Released in 1991, and therefore mostly containing the themes from 80s TV series, Fantastic Television Themes is a collection of 14 TV theme tunes that may have been picked entirely at random, though the real unifying feature may have been that the original wish list contained more well known series and these were the 14 lesser shows to which the rights could be obtained. There are four genuinely famous TV shows here, and another ten that hover in the area between “I think I’ve heard of that” and “this may have been made up”.
Possibly the most important thing to understand about this album is that it sounds like these are cover versions of the TV themes – but given that they have no lyrics and most of the originals had a fairly cheap synthy 80s sound, it’s genuinely hard to tell. I don’t think these are the originals.
Let’s see what we’ve got here.
|Track||Word 1||Word 2||Word 3||Word 4|
|1. Quantum Leap||Feelgood||80s||teatime||telly|
|2. V: The Series||Self||important||orchestral||darkness|
|3. Freddy’s Nightmares||Spooky||midi||with||bells|
|4. Star Trek: The Next Generation||Classic.||Make||it||so|
|5. Knight Rider||The||synthiest||thing||ever|
|6. Highway to Heaven||Overly||schmaltzy||trumpet||dirge|
|8. Battlestar Galactica||Sounds||like||King||Arthur|
|10. Buck Rogers in the 25th Century||Generic||orchestral||drama||stuff|
|11. North Star: The TV Movie||Didn’t||notice||this.||Dull?|
|12. Bring ‘Em Back Alive||One||massive||3-minute||fanfare|
|13. The Return of the Man From U.N.C.L.E.||Sudden||unexpected||electric||guitar|
|14. Tales of the Gold Monkey||Pleasingly||jaunty||trumpet||tootling|
Listening to this jumble of old instrumental pieces, I found myself wondering who this album was supposed to appeal to. Perhaps it was intended for the American market, since I’m not convinced all 14 of these series made it to air in the UK. I remember Highway to Heaven as a programme that came on ITV in the early afternoon, and my grandma would take the theme music as a cue to change sides to watch Home and Away or Turnabout or something. I’ve also heard of Buck Rogers, and while I haven’t seen it, I have at least seen the Daffy Duck cartoon Duck Dodgers in the 24½th Century, and I’ve heard the song Buck Rogers by Feeder.
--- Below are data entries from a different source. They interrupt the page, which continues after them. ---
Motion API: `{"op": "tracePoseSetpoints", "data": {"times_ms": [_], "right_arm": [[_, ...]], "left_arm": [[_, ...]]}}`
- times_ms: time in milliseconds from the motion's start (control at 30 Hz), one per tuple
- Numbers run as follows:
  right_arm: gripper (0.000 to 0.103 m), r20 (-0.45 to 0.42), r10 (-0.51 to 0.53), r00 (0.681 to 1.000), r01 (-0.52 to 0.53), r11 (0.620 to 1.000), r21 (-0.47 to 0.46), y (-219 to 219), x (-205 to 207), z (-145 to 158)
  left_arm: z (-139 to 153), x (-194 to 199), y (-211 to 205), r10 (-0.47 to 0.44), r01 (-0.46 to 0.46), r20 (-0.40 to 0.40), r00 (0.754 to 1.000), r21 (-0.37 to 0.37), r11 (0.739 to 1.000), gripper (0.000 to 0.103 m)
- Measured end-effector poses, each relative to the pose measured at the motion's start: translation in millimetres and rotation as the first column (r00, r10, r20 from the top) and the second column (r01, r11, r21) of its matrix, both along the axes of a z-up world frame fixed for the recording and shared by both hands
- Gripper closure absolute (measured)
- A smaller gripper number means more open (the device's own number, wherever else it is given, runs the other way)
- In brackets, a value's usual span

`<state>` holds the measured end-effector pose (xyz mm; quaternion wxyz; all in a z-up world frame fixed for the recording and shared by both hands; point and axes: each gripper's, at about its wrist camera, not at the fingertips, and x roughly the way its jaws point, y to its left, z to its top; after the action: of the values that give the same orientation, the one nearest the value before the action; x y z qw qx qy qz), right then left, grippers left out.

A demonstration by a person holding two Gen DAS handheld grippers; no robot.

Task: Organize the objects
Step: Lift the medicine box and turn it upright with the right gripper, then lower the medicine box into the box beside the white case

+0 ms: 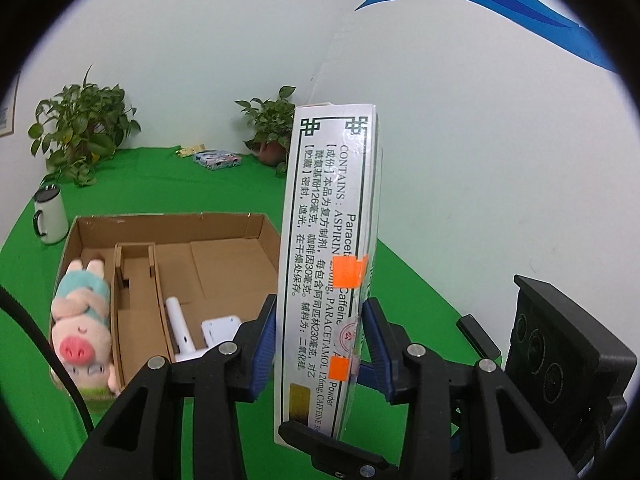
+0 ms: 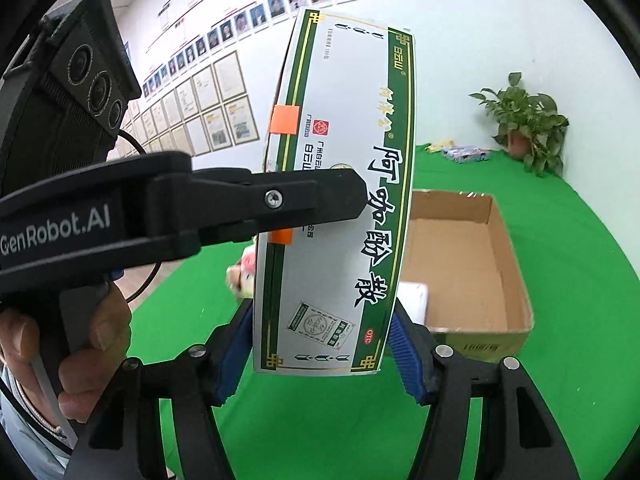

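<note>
Left wrist view. The left gripper (image 1: 320, 344) clamps the narrow side faces of a medicine box (image 1: 330, 264), its blue fingers (image 1: 264, 344) pressed on either side. The box stands nearly upright, long axis running from 6 toward 12 o'clock, held clear above the green worktop (image 1: 224, 188). Legible print: "CONTAINS: ASPIRIN", "PARACETAMOL 126mg", "CAFFEINE", "Powder", with Chinese text and two orange stickers. The open cardboard tray (image 1: 176, 220) lies at 9 o'clock from the fingers and below them; its far-left compartment holds a plush pig (image 1: 82, 320), a middle slot is bare, and a white plastic part (image 1: 180, 324) lies in the wide compartment. A mug (image 1: 50, 214) and two potted plants stand beyond.

Right wrist view. The right gripper (image 2: 324, 344) grips the same box (image 2: 340, 208) across its broad face at the lower end, fingers (image 2: 404, 350) touching both edges. Large Chinese characters and an "OTC" mark are readable; the left tool, crossing from 9 o'clock, reads "GenRobot.AI". The tray (image 2: 516, 280) sits at 3 o'clock, lower. Both hands are about equally near; placement likely requires lowering the box toward the wide compartment.
</note>
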<state>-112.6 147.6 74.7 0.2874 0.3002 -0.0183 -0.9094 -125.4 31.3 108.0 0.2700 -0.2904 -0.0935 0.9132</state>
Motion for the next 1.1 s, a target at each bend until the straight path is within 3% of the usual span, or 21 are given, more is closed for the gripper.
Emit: {"op": "tracePoseSetpoints", "data": {"times_ms": [300,567,800,1100], "right_arm": [[0.042,0.073,0.007,0.997,-0.007,1.000,0.009,14.9,-58.7,27.4],[0.042,0.132,-0.020,0.991,0.014,0.999,0.041,25.9,-99.5,35.5],[0.042,0.225,-0.037,0.974,0.027,0.998,0.049,34.3,-140.8,-1.5],[0.042,0.377,-0.025,0.926,-0.014,0.995,0.099,42.4,-190.9,-60.6]], "left_arm": [[3.3,-58.1,6.2,-0.006,0.003,0.084,0.996,0.043,0.999,0.063],[-13.1,-104.9,11.7,-0.033,0.017,0.172,0.985,0.094,0.995,0.063],[-49.8,-142.6,22.4,-0.050,0.023,0.272,0.961,0.101,0.995,0.063],[-119.5,-186.5,26.3,-0.082,0.012,0.430,0.899,0.164,0.986,0.065]]}}
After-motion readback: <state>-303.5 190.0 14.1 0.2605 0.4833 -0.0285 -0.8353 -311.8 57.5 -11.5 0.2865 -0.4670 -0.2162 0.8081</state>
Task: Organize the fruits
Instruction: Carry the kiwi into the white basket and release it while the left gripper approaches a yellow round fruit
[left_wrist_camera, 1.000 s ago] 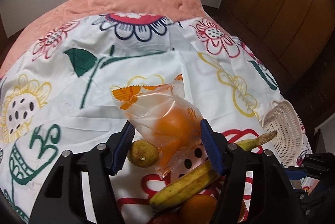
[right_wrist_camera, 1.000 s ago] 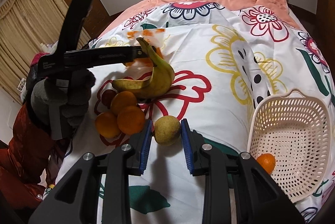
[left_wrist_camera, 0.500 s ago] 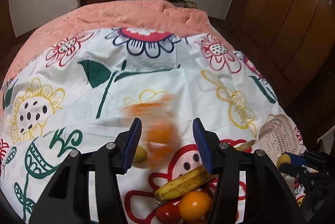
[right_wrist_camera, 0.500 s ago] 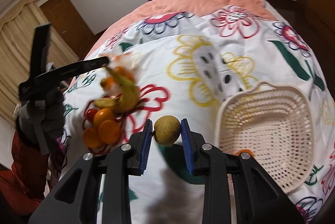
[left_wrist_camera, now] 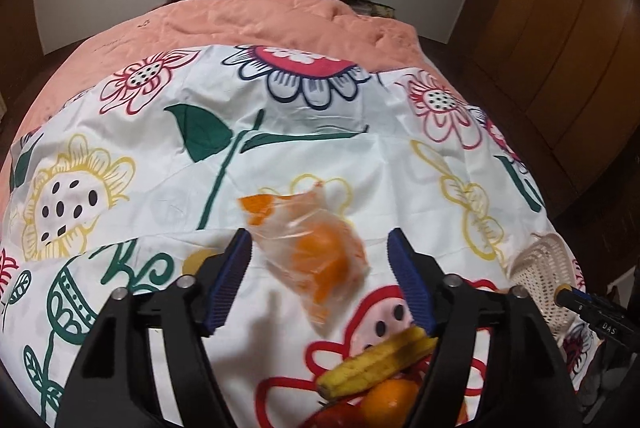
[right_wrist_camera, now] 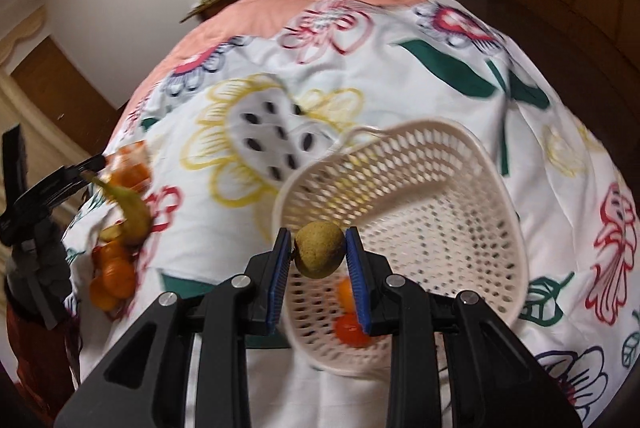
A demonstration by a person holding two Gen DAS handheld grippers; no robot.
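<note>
My right gripper [right_wrist_camera: 319, 255] is shut on a round green-brown fruit [right_wrist_camera: 320, 242] and holds it over the near rim of the white mesh basket [right_wrist_camera: 480, 163]. An orange [right_wrist_camera: 345, 292] and a red fruit [right_wrist_camera: 352, 330] lie inside. My left gripper [left_wrist_camera: 318, 246] is opening; a clear bag with an orange in it [left_wrist_camera: 320, 256] lies on the flowered sheet between the pads, and neither pad touches it. Just below it lie a banana [left_wrist_camera: 376, 360], an orange [left_wrist_camera: 390, 402] and a red fruit [left_wrist_camera: 336, 416].
In the right wrist view the fruit pile, with its banana [right_wrist_camera: 132, 216] and oranges [right_wrist_camera: 114, 276], lies left of the basket beside a gloved hand [right_wrist_camera: 40, 260]. A yellowish round thing [left_wrist_camera: 198, 260] shows behind my left finger. A pink quilt [left_wrist_camera: 260, 23] and a cluttered shelf lie beyond.
The bag has come free of the left pads and dropped onto the sheet as the jaws spread. My right gripper carried the green-brown fruit rightward from the pile to over the basket.
</note>
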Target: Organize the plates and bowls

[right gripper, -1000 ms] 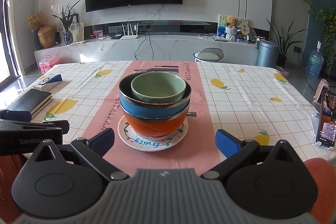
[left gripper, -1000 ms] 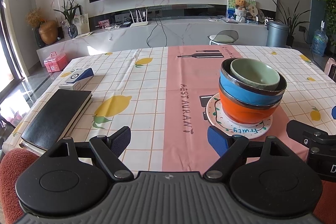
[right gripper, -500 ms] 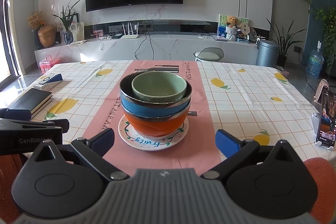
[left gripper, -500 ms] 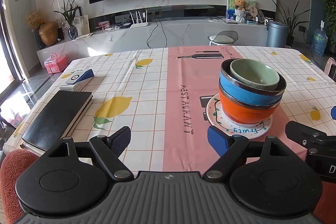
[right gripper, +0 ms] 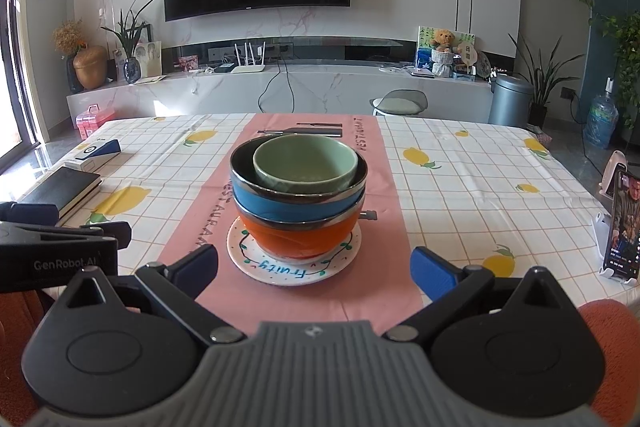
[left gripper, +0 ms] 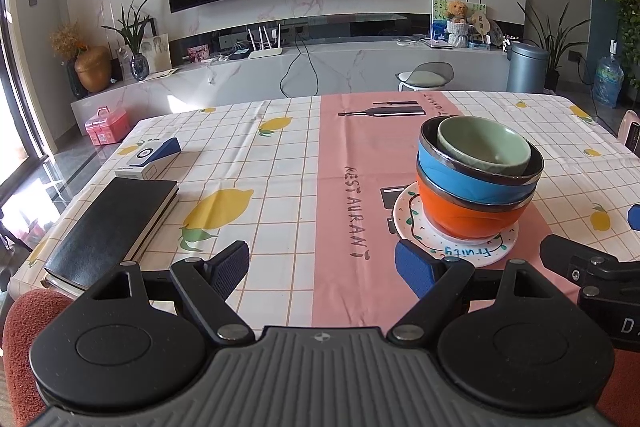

Those aside, I know Quantum Leap, Star Trek and Knight Rider. I’ve also seen Battlestar Galactica, though I don’t remember its theme tune being quite so unbelievably dull. The rest were all new to me.
There are some surprises in here. The Return of the Man from U.N.C.L.E. has not just unexpected electric guitar but also a surprise appearance of bongos. Tales of the Gold Monkey must have been a lively affair if its zippy horn-led theme is anything to go by. But apart from that, this is an album of theme tunes from shows that feature big fantastical ideas, and which seem to have only the most pedestrian theme tunes. My god, some of these are tedious to a level it’s hard to describe. Even Quantum Leap seems to be here as a reminder that its theme tune might be halfway decent but it’s a total mismatch for the show itself.
In summary, then, I would say that my favourite thing about this album was the opportunity to sing the lyrics I came up with over the theme tune to Star Trek: The Next Generation. I haven’t had a chance to do that since moving out of the flat above the exploding mattress shop, which I shared with Star Trek fan Big Steve. My least favourite thing was making the claim that the Knight Rider theme tune is the synthiest thing ever, when I know that Ian thinks “Don’t Go” by Yazoo is the synthiest thing ever, and I don’t want to start an argument. Let’s just say it’s a tie.